In spite of its critics Mr Crosby said glyphosate continued to be one of the biggest enablers of no-till farming in Australia.
"Glyphosate has allowed farmers to maintain higher yields than what they did under former systems and enables them to store and manage and water, hold up their soil structure and ABARES (Australian Bureau of Agricultural and Resource Economics and Sciences) has proven that it's actually been one of the things that has driven the yield improvements that we've had this century," Mr Crosby said.
"Looking at ABARES work, they said over the period of 1979 to 2014, the downturn that we faced in drought over that period in time had been reduced by over a third, and again they put it all down to no-till farming.
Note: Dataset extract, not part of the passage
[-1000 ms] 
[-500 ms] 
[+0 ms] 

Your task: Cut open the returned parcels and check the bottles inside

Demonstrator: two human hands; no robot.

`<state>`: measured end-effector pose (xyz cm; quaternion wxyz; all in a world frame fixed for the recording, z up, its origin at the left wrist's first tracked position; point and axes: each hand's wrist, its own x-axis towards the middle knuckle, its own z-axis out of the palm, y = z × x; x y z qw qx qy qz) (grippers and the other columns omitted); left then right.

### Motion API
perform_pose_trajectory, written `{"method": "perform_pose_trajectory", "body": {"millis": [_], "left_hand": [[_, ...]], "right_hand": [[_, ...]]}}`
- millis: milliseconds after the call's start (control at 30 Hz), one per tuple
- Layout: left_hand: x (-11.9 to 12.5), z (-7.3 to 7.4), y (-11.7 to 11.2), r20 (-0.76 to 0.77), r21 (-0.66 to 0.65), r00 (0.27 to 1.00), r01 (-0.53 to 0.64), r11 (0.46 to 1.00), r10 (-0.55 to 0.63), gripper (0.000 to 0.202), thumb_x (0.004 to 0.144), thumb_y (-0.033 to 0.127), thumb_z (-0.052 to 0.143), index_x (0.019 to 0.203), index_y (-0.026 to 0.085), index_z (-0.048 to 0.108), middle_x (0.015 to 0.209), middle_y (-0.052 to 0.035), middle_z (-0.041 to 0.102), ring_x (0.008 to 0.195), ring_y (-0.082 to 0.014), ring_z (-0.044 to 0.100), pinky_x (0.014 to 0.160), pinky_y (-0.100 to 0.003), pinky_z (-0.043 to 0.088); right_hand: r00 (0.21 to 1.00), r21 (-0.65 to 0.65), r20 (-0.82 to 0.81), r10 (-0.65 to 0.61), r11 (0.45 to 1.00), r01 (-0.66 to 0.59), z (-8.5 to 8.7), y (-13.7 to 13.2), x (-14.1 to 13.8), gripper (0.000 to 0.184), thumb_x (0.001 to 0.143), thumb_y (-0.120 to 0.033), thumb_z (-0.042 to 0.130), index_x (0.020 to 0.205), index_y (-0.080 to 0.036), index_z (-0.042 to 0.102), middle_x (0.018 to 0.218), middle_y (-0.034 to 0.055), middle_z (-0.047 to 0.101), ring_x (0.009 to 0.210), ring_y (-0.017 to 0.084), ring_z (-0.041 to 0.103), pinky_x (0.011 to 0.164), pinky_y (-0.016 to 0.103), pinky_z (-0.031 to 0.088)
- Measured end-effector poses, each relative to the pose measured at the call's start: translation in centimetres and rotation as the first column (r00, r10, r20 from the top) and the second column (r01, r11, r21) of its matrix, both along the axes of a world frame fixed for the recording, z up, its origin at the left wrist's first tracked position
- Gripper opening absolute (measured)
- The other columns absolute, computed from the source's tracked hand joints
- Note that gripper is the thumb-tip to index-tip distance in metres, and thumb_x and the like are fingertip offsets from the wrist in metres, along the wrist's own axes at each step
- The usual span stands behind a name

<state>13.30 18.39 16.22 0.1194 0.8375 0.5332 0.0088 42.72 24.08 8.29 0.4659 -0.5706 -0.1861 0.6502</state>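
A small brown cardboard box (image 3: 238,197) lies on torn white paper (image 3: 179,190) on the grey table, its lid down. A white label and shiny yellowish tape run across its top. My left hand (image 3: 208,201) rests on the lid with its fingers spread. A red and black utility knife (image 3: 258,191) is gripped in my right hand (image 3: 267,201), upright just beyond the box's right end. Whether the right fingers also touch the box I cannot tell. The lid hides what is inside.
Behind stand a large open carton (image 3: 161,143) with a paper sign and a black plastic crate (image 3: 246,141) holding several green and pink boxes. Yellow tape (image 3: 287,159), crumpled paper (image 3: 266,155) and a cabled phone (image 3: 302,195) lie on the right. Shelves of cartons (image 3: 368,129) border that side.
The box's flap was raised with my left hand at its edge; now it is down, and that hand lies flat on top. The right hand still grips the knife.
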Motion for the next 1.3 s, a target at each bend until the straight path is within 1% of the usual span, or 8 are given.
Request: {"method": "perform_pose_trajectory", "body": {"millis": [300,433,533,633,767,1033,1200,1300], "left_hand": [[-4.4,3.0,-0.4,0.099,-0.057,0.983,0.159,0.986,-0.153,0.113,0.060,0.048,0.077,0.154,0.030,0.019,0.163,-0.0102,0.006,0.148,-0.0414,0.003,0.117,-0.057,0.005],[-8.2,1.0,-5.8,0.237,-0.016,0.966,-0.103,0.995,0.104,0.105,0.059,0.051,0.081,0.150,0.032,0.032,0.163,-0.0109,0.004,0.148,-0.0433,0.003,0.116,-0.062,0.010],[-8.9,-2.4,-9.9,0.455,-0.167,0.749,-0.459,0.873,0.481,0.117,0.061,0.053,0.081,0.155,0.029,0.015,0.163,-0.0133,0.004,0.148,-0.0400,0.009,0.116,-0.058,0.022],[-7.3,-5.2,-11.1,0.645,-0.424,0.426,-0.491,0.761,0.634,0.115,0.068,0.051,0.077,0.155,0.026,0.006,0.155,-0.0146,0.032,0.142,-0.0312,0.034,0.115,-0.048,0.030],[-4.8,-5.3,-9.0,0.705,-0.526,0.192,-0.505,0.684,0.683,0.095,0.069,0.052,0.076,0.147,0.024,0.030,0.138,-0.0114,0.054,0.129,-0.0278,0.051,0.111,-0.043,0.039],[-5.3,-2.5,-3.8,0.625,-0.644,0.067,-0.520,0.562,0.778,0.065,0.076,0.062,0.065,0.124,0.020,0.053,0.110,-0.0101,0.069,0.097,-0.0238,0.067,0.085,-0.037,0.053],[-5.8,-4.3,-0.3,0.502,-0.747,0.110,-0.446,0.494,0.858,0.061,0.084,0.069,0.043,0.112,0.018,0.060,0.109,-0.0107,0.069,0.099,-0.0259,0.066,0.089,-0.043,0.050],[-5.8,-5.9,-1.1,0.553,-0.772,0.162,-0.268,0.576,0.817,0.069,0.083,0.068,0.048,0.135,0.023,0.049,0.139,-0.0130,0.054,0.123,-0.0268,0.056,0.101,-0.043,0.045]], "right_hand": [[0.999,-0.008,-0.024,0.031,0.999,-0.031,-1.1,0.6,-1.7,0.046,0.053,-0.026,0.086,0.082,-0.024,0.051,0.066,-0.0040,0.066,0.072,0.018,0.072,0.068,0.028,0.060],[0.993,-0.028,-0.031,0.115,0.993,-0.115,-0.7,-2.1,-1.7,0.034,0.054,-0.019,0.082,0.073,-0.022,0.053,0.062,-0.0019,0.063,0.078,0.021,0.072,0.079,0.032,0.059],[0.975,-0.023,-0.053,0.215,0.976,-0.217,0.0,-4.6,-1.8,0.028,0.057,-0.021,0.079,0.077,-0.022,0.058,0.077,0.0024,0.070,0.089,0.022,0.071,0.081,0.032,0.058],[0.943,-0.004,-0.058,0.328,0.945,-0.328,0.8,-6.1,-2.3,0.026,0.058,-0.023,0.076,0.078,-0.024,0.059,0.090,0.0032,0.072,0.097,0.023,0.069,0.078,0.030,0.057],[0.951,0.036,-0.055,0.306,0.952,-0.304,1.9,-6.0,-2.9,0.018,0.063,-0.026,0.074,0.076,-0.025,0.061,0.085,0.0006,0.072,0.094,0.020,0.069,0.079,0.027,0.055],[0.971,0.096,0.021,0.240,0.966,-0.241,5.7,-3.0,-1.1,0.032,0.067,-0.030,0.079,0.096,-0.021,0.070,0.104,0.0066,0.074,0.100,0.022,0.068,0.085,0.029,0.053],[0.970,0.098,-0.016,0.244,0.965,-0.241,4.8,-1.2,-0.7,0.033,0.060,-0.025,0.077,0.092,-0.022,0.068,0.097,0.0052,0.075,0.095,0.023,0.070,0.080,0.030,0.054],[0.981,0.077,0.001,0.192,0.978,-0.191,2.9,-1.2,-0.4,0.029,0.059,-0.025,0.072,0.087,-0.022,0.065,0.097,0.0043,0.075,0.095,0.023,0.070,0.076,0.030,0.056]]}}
"With farm chemicals being a really important tool to help farmers prepare and manage droughts, particularly if they're growing crops, there is no argument on improving farmer resilience that would deny farmers these tools where science has proven they can be used safely."
Highlighting the improved environmental outcomes associated with no-till farming practices, Mr Crosby said over the past two decades it had enabled our farmers to sequester five million tonnes of carbon in Australia's soils.
He also said it was also important not to forget the role glyphosate, no-till farming and other agri-chemicals played in enabling farmers to produce more on less land.
"If we reduce our ability to produce food that means it needs to be produced elsewhere, and what that does is it means that people deforest some of the unique environments around the world," Mr Crosby said.
"Not only do we lose the value of those unique environments, but in terms of those people concerned about climate change, we also know that deforestation is responsible for large amounts of greenhouse gas emissions."